Terkait Insiden Kanjuruhan, Kompolnas: Tak Ada Perintah Gunakan Gas Air Mata

Buntut tragedi Kanjuruhan, Malang, pascalaga Arema FC vs Persebaya Surabaya, Komisi Kepolisian Nasional (Kompolnas) buka suara soal penggunaan gas air mata.

Sekadar diketahui, tragedi Kanjuruhan pascapertandingan Liga 1 antara Arema FC vs Persebaya Surabaya pada Sabtu (01/10/22, menewaskan ratusan korban meninggal dan luka-luka lainnya.

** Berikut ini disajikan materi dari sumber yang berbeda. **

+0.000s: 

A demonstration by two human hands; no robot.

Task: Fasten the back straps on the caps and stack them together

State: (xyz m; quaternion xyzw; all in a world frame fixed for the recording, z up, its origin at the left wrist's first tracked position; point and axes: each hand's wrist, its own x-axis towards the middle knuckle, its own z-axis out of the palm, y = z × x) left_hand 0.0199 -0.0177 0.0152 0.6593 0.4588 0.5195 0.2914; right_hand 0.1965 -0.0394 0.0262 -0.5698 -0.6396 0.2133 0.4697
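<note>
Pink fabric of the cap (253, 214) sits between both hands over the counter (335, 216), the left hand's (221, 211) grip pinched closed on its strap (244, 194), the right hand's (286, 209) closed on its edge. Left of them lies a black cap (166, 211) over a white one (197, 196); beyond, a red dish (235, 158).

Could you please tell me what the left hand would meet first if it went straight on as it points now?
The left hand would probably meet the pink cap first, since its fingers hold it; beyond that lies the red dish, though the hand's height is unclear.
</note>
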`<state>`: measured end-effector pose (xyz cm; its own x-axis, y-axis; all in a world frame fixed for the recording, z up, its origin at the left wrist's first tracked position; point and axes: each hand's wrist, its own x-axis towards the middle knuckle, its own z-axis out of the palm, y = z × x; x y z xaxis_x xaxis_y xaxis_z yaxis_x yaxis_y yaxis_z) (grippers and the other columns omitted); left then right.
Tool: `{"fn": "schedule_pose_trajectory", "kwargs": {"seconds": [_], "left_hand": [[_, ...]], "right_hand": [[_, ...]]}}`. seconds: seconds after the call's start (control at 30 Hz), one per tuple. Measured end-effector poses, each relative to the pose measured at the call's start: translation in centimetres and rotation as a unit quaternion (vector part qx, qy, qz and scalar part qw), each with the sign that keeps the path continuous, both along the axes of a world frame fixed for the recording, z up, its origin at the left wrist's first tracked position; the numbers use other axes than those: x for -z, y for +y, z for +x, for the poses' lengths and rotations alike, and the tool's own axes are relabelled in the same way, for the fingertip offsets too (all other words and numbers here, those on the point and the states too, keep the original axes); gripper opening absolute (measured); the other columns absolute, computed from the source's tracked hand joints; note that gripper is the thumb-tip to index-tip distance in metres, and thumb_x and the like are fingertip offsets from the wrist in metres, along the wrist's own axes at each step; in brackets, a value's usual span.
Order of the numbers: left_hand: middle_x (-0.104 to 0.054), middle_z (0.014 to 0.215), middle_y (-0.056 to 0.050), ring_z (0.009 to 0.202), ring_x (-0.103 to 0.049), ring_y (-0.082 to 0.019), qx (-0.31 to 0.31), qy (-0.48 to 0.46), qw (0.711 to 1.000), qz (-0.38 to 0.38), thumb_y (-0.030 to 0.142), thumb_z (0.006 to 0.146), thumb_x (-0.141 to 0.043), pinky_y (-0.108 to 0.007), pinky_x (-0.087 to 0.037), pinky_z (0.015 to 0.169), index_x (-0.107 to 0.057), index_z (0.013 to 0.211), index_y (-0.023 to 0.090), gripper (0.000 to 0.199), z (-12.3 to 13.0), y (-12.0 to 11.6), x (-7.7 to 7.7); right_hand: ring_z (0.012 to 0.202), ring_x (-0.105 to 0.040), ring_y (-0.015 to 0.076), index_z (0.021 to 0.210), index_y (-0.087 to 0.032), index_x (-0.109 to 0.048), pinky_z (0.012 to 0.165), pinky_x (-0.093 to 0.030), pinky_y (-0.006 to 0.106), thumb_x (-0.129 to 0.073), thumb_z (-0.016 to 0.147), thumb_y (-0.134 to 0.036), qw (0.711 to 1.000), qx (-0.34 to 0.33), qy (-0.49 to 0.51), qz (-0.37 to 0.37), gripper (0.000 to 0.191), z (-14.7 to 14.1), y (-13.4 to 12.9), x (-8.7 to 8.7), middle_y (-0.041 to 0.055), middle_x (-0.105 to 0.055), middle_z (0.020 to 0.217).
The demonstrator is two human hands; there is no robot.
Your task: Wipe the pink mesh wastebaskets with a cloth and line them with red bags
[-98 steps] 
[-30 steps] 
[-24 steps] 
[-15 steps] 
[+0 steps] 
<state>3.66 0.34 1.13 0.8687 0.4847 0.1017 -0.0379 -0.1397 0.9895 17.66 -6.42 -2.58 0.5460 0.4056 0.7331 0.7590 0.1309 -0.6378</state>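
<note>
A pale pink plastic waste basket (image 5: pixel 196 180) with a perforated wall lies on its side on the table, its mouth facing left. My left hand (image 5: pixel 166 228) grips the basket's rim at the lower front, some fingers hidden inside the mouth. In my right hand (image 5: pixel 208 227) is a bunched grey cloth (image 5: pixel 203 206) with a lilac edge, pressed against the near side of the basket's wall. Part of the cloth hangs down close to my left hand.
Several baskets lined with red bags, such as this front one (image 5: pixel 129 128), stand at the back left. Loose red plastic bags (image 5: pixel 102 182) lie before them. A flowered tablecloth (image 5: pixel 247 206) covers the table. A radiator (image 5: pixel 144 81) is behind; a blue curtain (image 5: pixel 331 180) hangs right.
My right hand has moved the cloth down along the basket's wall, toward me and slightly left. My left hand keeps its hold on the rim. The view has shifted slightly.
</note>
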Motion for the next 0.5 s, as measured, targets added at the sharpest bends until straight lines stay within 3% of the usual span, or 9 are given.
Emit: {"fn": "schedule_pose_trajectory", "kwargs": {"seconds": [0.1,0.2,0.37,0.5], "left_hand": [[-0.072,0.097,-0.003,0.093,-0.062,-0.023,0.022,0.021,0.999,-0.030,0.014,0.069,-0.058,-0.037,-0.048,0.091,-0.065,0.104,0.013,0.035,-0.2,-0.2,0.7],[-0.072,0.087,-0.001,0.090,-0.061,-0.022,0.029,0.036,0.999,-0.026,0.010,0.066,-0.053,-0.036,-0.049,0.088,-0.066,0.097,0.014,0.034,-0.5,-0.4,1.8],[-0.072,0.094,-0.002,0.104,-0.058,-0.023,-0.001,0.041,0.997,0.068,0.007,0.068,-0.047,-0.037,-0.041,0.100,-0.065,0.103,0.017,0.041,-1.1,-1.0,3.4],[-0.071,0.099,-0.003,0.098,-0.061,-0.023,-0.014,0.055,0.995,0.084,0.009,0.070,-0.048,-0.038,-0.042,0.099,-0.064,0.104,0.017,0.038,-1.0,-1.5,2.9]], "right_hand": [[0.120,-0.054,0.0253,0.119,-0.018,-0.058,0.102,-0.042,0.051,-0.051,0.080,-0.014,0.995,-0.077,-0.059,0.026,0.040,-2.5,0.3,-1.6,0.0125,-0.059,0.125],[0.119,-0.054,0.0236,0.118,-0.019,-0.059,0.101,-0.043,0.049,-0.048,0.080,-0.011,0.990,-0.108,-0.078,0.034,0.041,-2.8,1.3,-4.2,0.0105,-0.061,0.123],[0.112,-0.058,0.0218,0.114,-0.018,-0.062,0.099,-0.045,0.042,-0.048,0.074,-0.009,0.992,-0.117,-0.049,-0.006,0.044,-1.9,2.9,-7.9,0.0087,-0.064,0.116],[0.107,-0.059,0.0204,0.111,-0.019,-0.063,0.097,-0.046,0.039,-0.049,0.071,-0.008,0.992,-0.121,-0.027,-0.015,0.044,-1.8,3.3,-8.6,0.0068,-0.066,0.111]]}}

Banyaknya korban yang tumbang itu, disinyalir karena penggunaan gas air mata oleh aparat keamanan yang mana dilarang keras oleh Federasi Sepak Bola Dunia (FIFA).

Aparat kepolisian menggunakan gas air mata usai fans Arema FC membuat ‘ricuh’ suasana karena tim kesayangannya kalah 2-3 atas Persebaya Surabaya.

Banyak dampak dari tragedi Kanjuruhan itu, termasuk dicopotnya Kapolres Malang, AKBP Ferli Hidayat oleh Kapolri jenderal Listyo Sigit Prabowo, Senin (03/10/22).

“Kapolri memutuskan menon-aktifkan sekaligus mengganti Kapolres Malang AKBP Ferli Hidayat dimutasi sebagai Pamen SDM Polri,” kata Kadiv Humas Polri Irjen Dedi Prasetyo.

Sehari berselang dari pencotan AKBP Ferli Hidayat pascalaga Arema FC vs Persebaya Surabaya, Komisioner Kompolnas Albertus Wahyurudhanto di Kabupaten Malang, Selasa (04/10/22) buka suara memberi ‘pembelaan.’

Albertus Wahyurudhanto menyatakan bahwa tidak ada perintah langsung dari Kapolres Malang non-aktif, AKBP Ferli Hidayat, kepada anggota yang bertugas untuk melepaskan tembakan gas air mata di Stadion Kanjuruhan, Malang.

“Tidak ada perintah dari Kapolres untuk melakukan penguraian massa dengan tindakan excessive dengan gas air mata, tidak ada,” ucap Albertus Wahyurudhanto melansir Antara.

Albertus Wahyurudhanto menyatakan bahwa AKBP Ferli Hidayat telah menjalankan tugasnya secara prosedural di mana sudah ada tindakan antisipasi semestinya.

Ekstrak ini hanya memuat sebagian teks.